#### ABOUT THIS TASK
Give the data below again exactly, and drop each picture from it.

#### THE DATA
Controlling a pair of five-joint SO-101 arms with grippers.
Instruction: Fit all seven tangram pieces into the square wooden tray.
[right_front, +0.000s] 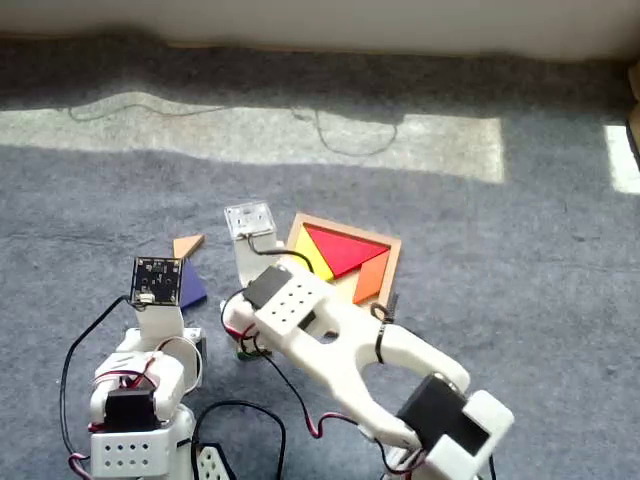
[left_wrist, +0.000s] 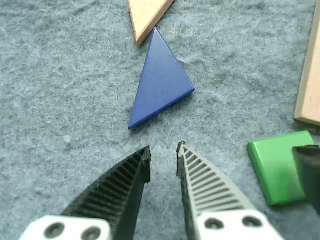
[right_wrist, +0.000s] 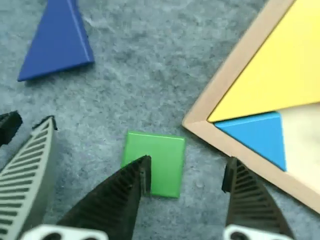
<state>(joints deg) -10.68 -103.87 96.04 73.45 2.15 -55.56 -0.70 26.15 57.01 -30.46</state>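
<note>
The square wooden tray (right_front: 392, 262) holds a red triangle (right_front: 345, 250), a yellow piece (right_front: 312, 256) and an orange piece (right_front: 372, 276). Its corner (right_wrist: 200, 117) in the right wrist view shows the yellow piece (right_wrist: 270, 70) and a light blue triangle (right_wrist: 257, 135). My right gripper (right_wrist: 186, 172) is open just above the green square (right_wrist: 155, 160), which lies on the carpet beside that corner. My left gripper (left_wrist: 163, 154) is open by a narrow gap with nothing in it, a little short of the dark blue triangle (left_wrist: 160, 85). A wood-coloured triangle (left_wrist: 147, 15) touches the blue one's tip.
Grey carpet covers the floor. The two arms stand close together; the left gripper's fingers (right_wrist: 27, 150) are beside the right gripper. A small white block (right_front: 248, 220) lies left of the tray. A cable (right_front: 340, 140) runs across the far carpet.
</note>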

#### EXERCISE RESPONSE
Controlling a pair of five-joint SO-101 arms with grippers.
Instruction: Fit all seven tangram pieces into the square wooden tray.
[right_front, +0.000s] 
[left_wrist, +0.000s] 
[right_wrist, +0.000s] 
<state>(joints deg) -10.68 -103.87 96.04 73.45 2.15 -55.56 -0.70 26.15 57.01 -30.46</state>
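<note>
The square wooden tray (right_front: 392, 262) holds a red triangle (right_front: 345, 250), a yellow piece (right_front: 312, 256) and an orange piece (right_front: 372, 276). Its corner (right_wrist: 200, 117) in the right wrist view shows the yellow piece (right_wrist: 270, 70) and a light blue triangle (right_wrist: 257, 135). My right gripper (right_wrist: 186, 172) is open just above the green square (right_wrist: 155, 160), which lies on the carpet beside that corner. My left gripper (left_wrist: 163, 154) is open by a narrow gap with nothing in it, a little short of the dark blue triangle (left_wrist: 160, 85). A wood-coloured triangle (left_wrist: 147, 15) touches the blue one's tip.
Grey carpet covers the floor. The two arms stand close together; the left gripper's fingers (right_wrist: 27, 150) are beside the right gripper. A small white block (right_front: 248, 220) lies left of the tray. A cable (right_front: 340, 140) runs across the far carpet.
</note>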

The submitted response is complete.